Instructions for the task –
Go through the listing that follows and write it out exactly. Drop the pictures.
____ Collected data
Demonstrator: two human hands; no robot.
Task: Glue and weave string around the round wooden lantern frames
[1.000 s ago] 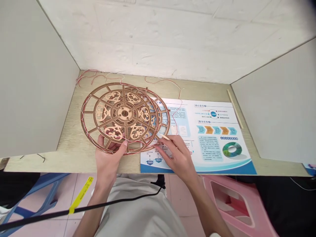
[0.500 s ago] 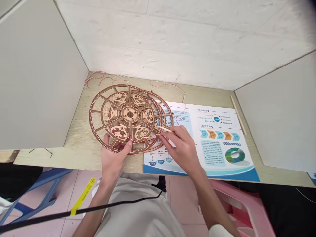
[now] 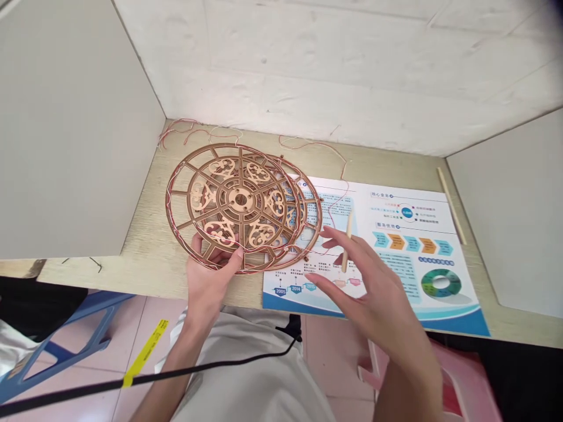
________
Worked solution –
Demonstrator: two human hands; no robot.
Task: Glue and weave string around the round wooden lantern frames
[1.000 s ago] 
[0.500 s ago] 
[now] 

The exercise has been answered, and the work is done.